Note the judge’s reference to the terms and conditions. As do all major airlines, Alaska’s Mileage Plan program includes the following verbiage in the rules governing membership:
Awards or accrued Miles, including purchased Miles, do not constitute the property of the member to whose Mileage Plan account the miles have been posted.
Mileage credit, award travel, upgrade certificates, companion tickets, Discount Codes, or Board Room passes may not be sold, purchased or bartered, except Mileage Plan miles may be purchased or transferred through valid Mileage Plan Buy Miles, Gift Miles or Transfer Miles transactions processed through Points.com. Mileage, certificates or tickets sold, purchased or bartered through other sources are void. Attempts to purchase, sell or barter these products shall be considered an act of fraud against Alaska Airlines. The member and/or the traveler shall be liable for the full, unrestricted value of awards issued as a result of improper or fraudulent transfers or otherwise in violation of these Conditions of Membership.

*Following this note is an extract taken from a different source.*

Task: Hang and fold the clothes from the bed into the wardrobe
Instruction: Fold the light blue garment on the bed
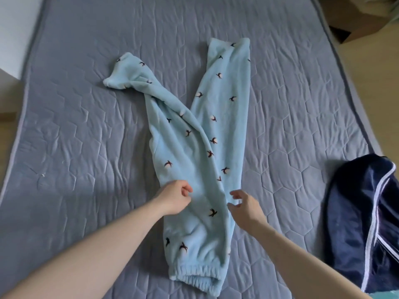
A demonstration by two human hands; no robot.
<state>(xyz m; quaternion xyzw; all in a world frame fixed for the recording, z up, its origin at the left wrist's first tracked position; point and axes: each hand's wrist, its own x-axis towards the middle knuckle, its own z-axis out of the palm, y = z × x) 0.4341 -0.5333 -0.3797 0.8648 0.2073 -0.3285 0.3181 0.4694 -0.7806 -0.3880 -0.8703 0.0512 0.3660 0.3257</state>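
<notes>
Nearest the head camera, the pale blue trousers lay on the bed, waistband close, legs splayed away in a V, long axis running away from the person. The left hand sat at their left edge, fingers curled, perhaps pinching fabric; I could not tell. The right hand hovered loose at the right edge, holding nothing. A navy garment lay rightward. No writing showed.

Beyond my quilted grey-blue mattress cover, pale wooden floor and a white wall.
</notes>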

Alaska Airlines reserves the right to deactivate the Mileage Plan account of any member involved in such activities until liability is fulfilled.
By enrolling in the program, members are implicitly accepting the above, and agreeing to be bound by those terms.
Carey’s argument (which is similar to one I have suggested myself) is that the terms and conditions themselves are illegitimate, because they afford the airline monopoly power over frequent flyer miles. If they are incompatible with antitrust law, those terms can’t be binding, even if someone agrees to abide by them.
Carey plans to appeal the District Court’s decision, and take the case to the Supreme Court if necessary.
His vision, as he put it to me by phone, is of “a free and open market in frequent flyer miles.” In the short term, that could be disruptive, forcing the airlines to address the ever-growing surplus of unredeemed miles. That, he admits, would result in higher prices for award tickets. Longer term, though, consumers would benefit from more options for using their miles as a genuinely convertible currency. And the airlines would benefit as well, as their lucrative mileage programs are repositioned on a sustainable trajectory.
In the meantime, the airlines’ terms and conditions remain the rule.